## REQUIRED ACTION
What is the number of lines in the records below holding the string "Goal"? Reply with it and nothing else.
►
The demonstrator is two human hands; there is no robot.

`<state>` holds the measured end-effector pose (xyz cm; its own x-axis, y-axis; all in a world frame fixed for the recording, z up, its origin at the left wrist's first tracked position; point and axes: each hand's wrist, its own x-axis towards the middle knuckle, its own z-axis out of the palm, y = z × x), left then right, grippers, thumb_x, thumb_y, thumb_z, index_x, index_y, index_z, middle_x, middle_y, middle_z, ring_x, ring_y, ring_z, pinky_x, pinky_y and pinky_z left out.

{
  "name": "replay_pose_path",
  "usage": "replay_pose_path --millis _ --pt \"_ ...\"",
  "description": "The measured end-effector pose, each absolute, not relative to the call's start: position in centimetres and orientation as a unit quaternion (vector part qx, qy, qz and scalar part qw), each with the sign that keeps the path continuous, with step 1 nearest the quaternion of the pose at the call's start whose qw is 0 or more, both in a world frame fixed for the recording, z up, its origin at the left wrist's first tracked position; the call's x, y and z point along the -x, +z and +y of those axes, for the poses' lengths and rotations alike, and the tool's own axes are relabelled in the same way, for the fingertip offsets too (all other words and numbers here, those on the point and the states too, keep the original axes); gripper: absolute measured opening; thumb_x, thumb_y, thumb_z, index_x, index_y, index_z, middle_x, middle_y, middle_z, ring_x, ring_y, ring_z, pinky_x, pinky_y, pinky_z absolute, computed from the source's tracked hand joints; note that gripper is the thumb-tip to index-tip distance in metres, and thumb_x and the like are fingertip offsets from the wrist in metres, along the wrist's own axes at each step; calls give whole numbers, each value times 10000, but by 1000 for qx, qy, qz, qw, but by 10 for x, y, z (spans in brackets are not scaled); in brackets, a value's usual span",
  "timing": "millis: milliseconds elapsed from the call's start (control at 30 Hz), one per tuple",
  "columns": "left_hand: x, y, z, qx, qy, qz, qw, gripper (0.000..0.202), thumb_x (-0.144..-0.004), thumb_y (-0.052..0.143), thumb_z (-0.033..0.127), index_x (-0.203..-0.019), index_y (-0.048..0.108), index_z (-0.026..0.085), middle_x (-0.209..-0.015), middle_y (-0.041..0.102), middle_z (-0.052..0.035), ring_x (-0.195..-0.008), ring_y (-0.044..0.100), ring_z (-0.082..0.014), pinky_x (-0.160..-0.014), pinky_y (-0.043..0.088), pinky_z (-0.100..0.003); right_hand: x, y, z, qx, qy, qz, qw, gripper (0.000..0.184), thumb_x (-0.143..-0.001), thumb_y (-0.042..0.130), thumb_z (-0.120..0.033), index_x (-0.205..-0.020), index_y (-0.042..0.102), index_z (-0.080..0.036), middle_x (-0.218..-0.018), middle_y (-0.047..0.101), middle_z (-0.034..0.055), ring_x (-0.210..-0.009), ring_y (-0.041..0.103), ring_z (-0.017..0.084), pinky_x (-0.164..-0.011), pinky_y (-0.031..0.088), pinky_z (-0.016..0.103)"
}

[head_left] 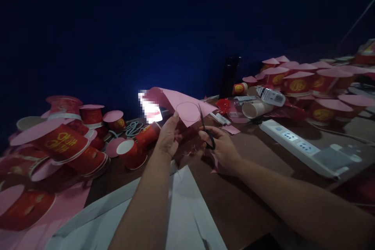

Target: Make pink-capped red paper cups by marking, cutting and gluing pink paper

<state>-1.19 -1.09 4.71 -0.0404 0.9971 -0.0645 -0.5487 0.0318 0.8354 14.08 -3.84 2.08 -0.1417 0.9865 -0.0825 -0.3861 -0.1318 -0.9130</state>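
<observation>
My left hand pinches the lower left edge of a pink paper sheet, thumb on top. A circle is drawn in dark line on the sheet near its front corner. My right hand is closed round the black handles of a pair of scissors. The scissor blades point up and lie at the right side of the drawn circle, against the paper. Whether the blades are spread I cannot make out. Below the hands, small pink scraps lie on the brown table.
Red paper cups with pink discs crowd the left; more disc-topped cups stand at the back right. A white power strip lies to the right, near a clear bottle. White sheets lie under my left arm. A lit screen glows behind the paper.
</observation>
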Motion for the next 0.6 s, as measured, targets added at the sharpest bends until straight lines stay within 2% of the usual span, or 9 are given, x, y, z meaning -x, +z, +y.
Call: replay_pose_path --millis 133,300,467,600 --pt "-8 50 -17 -292 613 368 635 484 -664 750 518 -982 635 172 -850 699 -86 -754 678 -194 -628 546 -275 -141 19 -39 387 659 -397 508 495 -586 824 -451 -980 650 -209 -654 602 -38 -524 532 98 -462 431 224" --pt "-9 40 -12 -217 604 463 612 424 -604 817 385 -903 621 159 -666 653 -26 -511 585 -137 -448 451 -237 -142 17 -39 391 654 -440 474 422 -591 822 -405 -915 676 -179 -649 607 -35 -519 503 75 -484 411 210" --pt "-9 25 -5 -178 620 488 587 324 -605 801 283 -836 608 161 -621 625 14 -443 516 -77 -439 411 -192 -141 14 -38 389 657 -445 467 423 -580 827 -408 -893 678 -165 -663 615 -24 -558 512 82 -512 399 210" --pt "-13 17 -4 -168 605 497 599 351 -600 799 326 -834 608 147 -572 585 25 -403 483 -68 -415 399 -189 -140 13 -37 390 672 -427 462 441 -576 823 -431 -890 667 -163 -604 585 -40 -537 495 79 -502 377 208"
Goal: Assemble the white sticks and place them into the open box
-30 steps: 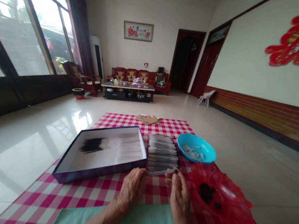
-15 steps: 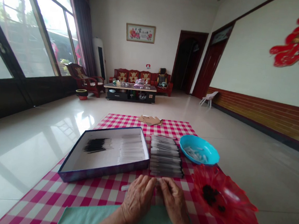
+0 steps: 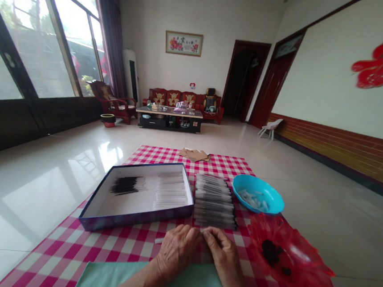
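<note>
Head cam here: left hand (image 3: 177, 249) and right hand (image 3: 223, 255) met at the fingertips (image 3: 206, 234), curled in, couldn't tell if they were gripping anything. Stack of clear plastic sleeves (image 3: 215, 202) sat just past them at 12 o'clock, blue bowl (image 3: 257, 194) at 1, red plastic dish (image 3: 302, 260) at 3, box lid (image 3: 134, 221) at 10.

Clear plastic sleeves (image 3: 213, 201), flat stack, dark ends.
</note>
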`<state>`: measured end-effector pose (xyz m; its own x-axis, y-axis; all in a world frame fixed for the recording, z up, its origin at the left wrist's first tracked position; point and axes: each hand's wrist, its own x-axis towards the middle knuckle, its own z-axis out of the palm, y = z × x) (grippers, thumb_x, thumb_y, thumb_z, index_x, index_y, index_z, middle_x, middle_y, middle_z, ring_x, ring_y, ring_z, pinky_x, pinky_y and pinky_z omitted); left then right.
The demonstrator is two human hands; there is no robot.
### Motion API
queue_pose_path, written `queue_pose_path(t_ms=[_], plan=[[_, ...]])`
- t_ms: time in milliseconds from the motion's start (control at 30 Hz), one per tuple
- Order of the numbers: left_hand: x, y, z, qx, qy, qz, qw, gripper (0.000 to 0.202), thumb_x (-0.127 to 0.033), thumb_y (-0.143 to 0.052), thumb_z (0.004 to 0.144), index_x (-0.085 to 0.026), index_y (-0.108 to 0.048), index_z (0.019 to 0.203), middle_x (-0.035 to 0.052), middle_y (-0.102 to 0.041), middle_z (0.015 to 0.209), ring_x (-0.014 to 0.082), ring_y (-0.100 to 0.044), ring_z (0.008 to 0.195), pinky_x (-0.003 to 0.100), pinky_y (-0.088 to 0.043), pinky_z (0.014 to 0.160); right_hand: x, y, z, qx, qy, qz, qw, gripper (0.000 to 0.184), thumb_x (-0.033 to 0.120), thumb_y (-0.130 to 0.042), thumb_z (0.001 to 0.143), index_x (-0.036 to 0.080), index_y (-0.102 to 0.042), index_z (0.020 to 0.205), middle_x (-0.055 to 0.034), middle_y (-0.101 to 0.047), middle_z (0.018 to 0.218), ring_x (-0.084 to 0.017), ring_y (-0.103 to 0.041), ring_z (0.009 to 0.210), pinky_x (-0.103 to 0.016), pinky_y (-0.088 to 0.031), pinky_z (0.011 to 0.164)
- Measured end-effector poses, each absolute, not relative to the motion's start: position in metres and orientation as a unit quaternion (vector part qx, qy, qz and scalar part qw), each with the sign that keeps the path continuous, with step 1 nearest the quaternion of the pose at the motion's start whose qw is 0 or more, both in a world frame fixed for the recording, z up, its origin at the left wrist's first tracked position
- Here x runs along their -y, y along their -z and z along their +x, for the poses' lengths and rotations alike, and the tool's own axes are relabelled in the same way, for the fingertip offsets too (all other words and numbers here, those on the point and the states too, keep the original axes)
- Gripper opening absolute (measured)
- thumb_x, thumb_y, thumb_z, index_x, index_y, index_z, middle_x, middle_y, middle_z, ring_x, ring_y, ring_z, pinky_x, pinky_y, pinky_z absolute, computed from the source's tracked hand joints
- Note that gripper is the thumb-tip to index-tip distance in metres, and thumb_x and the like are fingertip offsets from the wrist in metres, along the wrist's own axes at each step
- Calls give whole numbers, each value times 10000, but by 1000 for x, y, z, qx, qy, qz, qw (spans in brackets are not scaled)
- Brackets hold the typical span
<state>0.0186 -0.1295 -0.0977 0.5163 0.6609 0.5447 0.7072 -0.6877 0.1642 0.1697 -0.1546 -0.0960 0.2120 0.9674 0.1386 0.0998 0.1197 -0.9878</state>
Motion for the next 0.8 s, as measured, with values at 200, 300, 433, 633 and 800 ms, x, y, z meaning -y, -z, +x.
queue_pose_path(t_ms=[200, 300, 433, 633, 800], plan=[[126, 101, 16, 394, 306, -866, 26, 168, -240, -402, 932, -213, -532, 829, 3, -568, 684, 153, -542, 633, 269, -376, 587, 155, 93, 169, 488, -405, -514, 577, 359, 464, -655, 721, 182, -669, 944, -66, -691, 900, -233, -634, 844, -314, -508, 749], [126, 101, 16, 393, 307, -866, 29, 166, -235, -397, 933, -211, -538, 850, 7, -569, 693, 154, -544, 652, 266, -379, 595, 153, 96, 167, 476, -386, -550, 568, 338, 504, -613, 745, 176, -671, 805, -36, -669, 720, -201, -617, 697, -275, -504, 637], [126, 100, 15, 385, 308, -870, 27, 172, -229, -392, 931, -207, -542, 850, 8, -563, 681, 152, -541, 646, 261, -388, 594, 152, 100, 168, 478, -380, -555, 565, 349, 530, -618, 726, 186, -667, 753, -14, -643, 631, -182, -584, 593, -255, -483, 544], [125, 99, 16, 388, 308, -868, 27, 167, -230, -397, 924, -208, -541, 843, 5, -552, 666, 145, -532, 627, 252, -394, 591, 154, 94, 168, 499, -357, -552, 565, 314, 485, -574, 784, 193, -671, 849, -26, -681, 780, -202, -618, 753, -259, -490, 668], [125, 98, 16, 381, 304, -873, 18, 173, -229, -397, 923, -210, -538, 825, 4, -554, 666, 141, -534, 624, 244, -397, 590, 154, 97, 166, 529, -340, -558, 541, 313, 490, -567, 785, 191, -647, 736, -2, -622, 634, -174, -573, 615, -242, -465, 574]])
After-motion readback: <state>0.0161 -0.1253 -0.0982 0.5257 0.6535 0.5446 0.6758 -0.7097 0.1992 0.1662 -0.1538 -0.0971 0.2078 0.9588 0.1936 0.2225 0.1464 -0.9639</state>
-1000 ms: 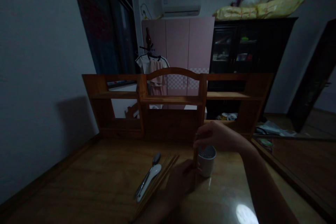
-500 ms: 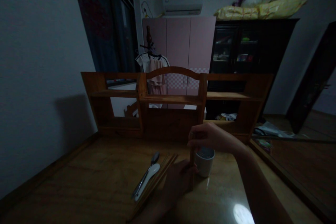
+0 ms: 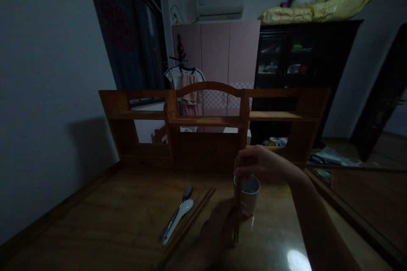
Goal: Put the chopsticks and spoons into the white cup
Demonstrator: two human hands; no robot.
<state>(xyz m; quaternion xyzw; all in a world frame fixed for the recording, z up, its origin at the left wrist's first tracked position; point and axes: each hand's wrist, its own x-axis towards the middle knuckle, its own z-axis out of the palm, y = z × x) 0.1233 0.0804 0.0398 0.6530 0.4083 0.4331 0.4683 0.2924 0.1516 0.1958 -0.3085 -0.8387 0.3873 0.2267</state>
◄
## REPLY
2